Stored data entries
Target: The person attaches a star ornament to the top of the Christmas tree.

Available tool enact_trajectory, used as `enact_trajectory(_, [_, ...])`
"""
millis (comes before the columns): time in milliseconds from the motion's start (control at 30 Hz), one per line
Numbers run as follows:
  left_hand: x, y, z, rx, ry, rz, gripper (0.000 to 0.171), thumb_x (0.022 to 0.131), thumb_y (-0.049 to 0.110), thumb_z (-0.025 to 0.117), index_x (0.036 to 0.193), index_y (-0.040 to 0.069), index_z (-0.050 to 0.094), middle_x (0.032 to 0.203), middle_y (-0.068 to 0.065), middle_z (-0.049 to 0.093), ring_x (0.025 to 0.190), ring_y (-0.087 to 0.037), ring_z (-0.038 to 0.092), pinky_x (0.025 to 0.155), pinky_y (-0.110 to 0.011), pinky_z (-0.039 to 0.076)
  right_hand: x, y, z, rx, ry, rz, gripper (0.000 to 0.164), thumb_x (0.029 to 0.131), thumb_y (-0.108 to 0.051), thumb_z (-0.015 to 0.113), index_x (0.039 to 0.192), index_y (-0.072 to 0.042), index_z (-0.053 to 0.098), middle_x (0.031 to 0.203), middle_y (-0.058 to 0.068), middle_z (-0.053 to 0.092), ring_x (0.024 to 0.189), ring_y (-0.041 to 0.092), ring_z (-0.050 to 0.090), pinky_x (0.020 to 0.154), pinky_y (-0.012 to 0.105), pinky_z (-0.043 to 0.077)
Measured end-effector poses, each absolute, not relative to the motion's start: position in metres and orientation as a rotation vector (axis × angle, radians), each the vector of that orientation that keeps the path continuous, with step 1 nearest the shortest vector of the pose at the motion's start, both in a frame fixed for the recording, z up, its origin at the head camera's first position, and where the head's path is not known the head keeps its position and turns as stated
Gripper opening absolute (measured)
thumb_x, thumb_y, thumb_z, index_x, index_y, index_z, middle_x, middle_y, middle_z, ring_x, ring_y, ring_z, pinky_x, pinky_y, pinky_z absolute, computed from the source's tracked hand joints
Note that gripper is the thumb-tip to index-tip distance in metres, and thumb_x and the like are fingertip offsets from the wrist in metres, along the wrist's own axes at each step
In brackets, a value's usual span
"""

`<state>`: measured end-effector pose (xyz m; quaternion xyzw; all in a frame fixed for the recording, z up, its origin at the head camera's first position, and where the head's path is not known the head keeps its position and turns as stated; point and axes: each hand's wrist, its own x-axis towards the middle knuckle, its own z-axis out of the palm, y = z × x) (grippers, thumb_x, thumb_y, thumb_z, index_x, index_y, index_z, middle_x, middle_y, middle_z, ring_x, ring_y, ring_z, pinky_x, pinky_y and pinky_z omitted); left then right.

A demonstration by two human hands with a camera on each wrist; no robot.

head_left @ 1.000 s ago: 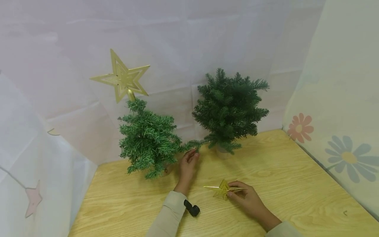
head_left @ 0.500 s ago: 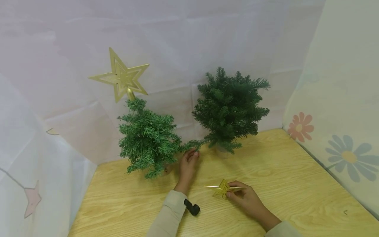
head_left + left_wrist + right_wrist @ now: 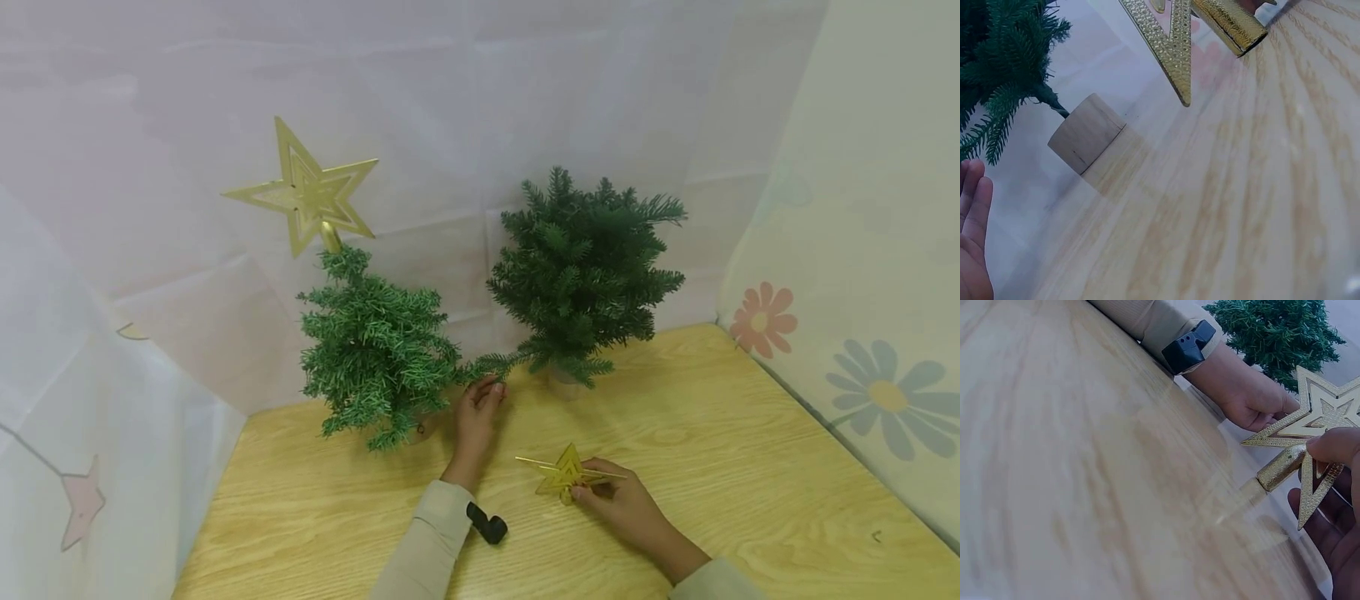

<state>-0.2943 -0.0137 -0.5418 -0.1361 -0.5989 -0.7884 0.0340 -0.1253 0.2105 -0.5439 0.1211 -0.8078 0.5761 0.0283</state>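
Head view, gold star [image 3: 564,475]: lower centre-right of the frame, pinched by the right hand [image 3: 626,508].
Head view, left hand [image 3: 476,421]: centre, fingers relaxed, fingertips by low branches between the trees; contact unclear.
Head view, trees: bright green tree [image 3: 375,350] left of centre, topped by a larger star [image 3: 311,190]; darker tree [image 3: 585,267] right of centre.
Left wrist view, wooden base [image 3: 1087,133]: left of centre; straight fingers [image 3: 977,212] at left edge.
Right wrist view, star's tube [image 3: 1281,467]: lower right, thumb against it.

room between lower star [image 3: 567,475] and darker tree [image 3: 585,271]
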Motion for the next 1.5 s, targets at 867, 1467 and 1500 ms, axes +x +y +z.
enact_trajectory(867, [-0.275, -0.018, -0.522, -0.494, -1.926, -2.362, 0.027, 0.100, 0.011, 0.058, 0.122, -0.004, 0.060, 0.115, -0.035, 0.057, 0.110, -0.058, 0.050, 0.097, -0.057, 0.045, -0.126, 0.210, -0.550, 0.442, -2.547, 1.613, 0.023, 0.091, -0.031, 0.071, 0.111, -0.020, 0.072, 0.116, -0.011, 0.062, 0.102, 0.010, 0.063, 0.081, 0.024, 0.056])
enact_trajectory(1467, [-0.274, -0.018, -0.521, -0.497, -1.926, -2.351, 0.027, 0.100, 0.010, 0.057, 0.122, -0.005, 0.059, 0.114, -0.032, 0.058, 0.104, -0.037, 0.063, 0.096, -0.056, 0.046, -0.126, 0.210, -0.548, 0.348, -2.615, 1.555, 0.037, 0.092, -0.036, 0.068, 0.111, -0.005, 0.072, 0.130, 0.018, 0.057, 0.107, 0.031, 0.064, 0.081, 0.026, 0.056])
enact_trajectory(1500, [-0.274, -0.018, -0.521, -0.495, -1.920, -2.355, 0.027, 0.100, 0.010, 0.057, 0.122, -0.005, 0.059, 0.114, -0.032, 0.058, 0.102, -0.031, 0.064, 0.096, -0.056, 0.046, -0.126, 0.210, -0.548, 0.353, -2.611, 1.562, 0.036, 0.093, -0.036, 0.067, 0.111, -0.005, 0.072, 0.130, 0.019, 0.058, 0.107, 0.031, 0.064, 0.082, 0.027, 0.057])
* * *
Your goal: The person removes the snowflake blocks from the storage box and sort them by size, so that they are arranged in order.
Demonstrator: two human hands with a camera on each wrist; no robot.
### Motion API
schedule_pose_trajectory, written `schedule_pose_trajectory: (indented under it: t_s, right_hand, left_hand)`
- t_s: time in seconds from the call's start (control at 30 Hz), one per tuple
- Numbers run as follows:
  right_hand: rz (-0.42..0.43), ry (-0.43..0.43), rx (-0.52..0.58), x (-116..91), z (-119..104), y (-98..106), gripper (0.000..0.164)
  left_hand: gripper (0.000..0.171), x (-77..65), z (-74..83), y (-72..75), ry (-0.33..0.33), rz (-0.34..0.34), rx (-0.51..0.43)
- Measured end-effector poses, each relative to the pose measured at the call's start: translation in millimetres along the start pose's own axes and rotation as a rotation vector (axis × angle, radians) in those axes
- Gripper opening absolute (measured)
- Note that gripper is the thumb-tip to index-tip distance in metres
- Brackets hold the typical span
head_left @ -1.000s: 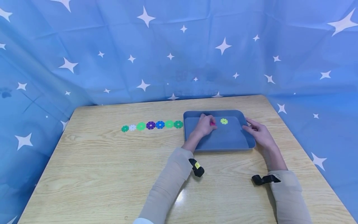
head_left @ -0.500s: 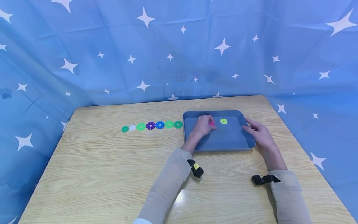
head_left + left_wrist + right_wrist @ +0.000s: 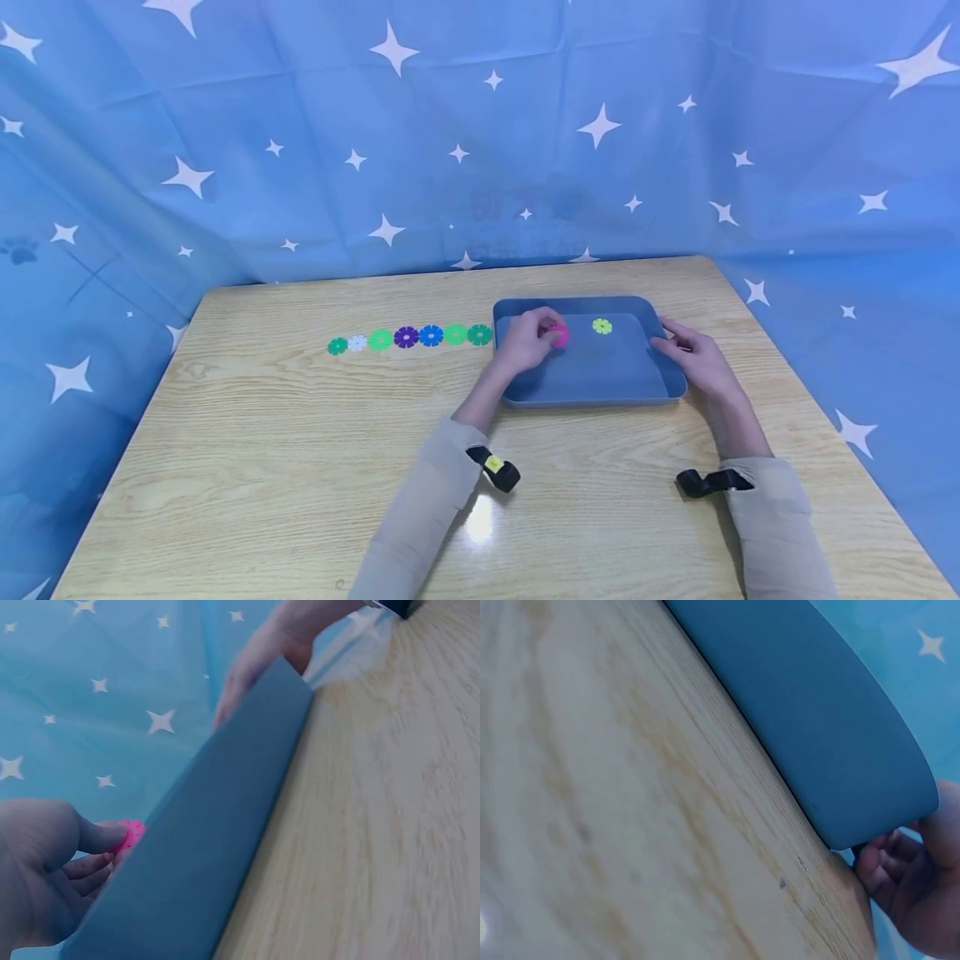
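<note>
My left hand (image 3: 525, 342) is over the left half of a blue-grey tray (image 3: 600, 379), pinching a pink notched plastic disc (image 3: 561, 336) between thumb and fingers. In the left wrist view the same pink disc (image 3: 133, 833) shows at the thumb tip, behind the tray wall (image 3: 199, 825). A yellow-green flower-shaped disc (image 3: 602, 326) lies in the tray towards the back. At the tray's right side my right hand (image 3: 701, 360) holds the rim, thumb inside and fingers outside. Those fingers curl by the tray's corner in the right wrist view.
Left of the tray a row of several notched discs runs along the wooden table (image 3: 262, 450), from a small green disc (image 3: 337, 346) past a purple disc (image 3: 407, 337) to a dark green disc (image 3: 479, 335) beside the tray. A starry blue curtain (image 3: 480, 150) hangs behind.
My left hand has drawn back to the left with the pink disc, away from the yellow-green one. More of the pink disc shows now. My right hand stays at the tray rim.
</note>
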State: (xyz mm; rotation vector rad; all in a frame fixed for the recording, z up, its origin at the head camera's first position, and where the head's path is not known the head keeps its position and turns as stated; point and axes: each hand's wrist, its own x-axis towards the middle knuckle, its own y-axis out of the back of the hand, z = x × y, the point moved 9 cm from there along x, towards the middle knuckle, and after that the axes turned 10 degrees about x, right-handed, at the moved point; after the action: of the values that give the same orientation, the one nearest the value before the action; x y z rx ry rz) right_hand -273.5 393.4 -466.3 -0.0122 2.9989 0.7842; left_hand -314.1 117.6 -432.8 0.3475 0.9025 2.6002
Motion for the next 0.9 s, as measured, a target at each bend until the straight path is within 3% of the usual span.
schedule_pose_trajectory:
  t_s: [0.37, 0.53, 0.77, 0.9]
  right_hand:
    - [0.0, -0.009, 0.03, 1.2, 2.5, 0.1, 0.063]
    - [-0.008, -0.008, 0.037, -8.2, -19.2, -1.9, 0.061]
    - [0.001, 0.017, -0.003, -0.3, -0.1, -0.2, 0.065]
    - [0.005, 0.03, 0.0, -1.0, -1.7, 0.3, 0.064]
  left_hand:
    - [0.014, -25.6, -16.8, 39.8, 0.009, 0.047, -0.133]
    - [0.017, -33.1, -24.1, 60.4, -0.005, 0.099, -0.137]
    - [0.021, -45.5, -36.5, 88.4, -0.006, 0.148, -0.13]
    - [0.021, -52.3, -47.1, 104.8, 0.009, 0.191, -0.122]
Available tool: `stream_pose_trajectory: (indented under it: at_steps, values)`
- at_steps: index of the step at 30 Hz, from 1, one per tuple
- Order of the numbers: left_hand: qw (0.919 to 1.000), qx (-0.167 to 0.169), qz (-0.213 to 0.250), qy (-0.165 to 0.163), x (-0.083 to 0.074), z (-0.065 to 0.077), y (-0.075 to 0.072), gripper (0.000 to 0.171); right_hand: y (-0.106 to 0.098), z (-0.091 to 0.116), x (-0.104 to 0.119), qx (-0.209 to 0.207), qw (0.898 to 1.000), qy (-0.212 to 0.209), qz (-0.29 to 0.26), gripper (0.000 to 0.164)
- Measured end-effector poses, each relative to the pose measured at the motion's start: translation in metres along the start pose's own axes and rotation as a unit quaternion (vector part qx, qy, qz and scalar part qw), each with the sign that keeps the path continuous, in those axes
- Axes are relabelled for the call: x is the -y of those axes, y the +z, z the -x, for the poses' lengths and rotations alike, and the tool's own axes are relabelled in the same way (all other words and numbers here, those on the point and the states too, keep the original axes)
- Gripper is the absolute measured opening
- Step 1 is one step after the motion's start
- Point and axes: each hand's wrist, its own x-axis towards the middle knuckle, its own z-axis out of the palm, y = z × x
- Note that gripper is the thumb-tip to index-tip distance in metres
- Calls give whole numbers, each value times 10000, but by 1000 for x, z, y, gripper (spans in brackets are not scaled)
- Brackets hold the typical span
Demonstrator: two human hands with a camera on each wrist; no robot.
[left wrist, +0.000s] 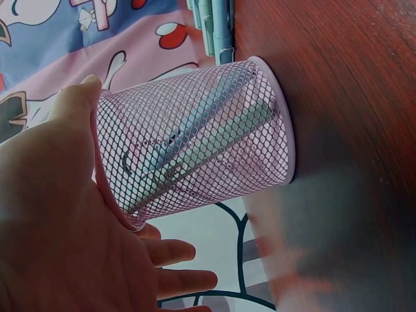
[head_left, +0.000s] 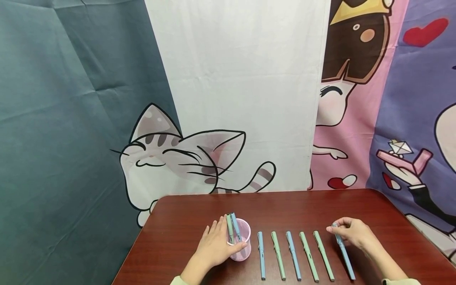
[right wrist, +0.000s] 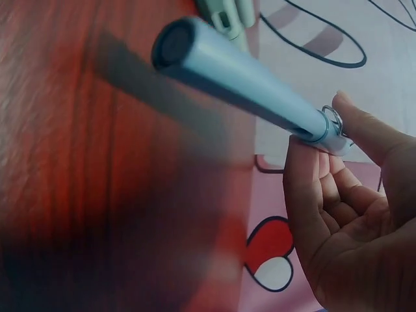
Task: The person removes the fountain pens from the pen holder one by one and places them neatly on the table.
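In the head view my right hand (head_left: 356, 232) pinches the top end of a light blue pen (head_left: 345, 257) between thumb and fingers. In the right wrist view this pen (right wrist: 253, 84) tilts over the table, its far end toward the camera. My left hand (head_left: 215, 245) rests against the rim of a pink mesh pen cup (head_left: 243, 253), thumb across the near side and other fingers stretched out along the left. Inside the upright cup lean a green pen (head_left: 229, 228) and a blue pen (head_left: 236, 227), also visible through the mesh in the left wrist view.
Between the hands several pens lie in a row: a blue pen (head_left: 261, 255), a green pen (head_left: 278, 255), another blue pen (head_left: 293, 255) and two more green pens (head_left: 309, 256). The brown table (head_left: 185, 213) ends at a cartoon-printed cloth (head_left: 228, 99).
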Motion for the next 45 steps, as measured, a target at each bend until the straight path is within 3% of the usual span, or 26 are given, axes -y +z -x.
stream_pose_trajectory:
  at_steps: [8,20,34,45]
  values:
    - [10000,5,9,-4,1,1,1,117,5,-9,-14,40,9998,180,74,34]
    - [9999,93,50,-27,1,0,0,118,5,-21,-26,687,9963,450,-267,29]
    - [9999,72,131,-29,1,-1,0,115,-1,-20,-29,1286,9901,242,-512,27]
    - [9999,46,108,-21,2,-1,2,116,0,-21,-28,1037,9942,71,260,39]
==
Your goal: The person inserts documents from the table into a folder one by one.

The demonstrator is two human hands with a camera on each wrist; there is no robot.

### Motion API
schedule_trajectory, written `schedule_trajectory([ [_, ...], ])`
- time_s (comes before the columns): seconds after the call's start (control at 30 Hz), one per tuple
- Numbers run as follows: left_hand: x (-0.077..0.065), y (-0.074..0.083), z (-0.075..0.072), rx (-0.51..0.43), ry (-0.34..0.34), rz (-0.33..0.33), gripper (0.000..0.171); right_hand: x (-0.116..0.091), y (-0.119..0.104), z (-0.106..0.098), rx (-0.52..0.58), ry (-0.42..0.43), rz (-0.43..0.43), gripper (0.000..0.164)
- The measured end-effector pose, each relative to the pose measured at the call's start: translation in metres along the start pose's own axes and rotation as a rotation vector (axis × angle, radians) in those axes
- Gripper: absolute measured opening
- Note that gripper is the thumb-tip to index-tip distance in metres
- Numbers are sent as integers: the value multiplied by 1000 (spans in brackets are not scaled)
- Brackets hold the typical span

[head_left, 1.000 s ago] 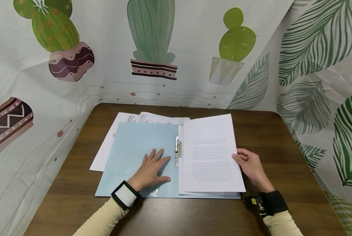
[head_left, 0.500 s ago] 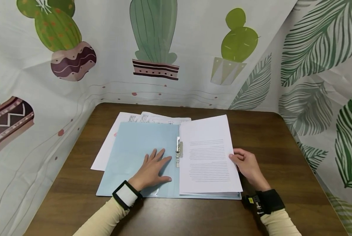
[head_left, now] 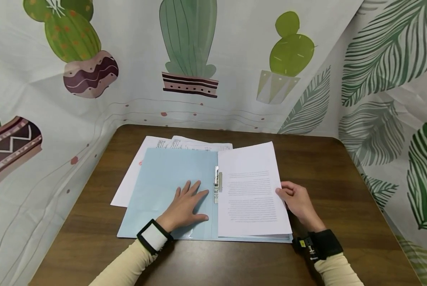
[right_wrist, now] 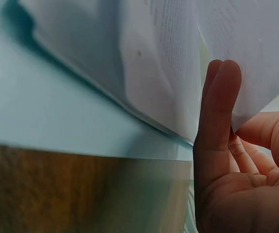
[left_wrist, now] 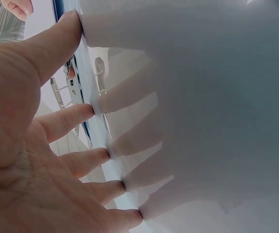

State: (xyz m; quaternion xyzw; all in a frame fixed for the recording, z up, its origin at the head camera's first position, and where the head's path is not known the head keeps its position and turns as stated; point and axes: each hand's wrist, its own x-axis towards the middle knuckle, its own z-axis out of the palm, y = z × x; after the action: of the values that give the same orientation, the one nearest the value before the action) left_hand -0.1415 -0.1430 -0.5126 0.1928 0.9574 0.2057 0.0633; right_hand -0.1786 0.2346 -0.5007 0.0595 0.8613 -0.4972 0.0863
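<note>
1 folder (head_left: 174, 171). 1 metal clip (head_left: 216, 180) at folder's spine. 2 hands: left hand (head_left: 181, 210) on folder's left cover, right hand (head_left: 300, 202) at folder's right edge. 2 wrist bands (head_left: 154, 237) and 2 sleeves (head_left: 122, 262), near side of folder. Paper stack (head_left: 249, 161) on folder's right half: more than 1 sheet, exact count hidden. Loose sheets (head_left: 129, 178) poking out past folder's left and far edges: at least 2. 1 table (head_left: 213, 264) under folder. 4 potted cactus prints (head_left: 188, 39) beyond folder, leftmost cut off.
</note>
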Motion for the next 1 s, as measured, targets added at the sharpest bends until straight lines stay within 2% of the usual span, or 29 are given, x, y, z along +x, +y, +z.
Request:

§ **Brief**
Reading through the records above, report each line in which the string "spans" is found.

§ **Response area**
- Calls give whole numbers, each value times 10000, but by 1000 for x, z, y, gripper (spans in brackets are not scaled)
- Numbers are sent as integers: the value multiplied by 1000 (spans in brackets are not scaled)

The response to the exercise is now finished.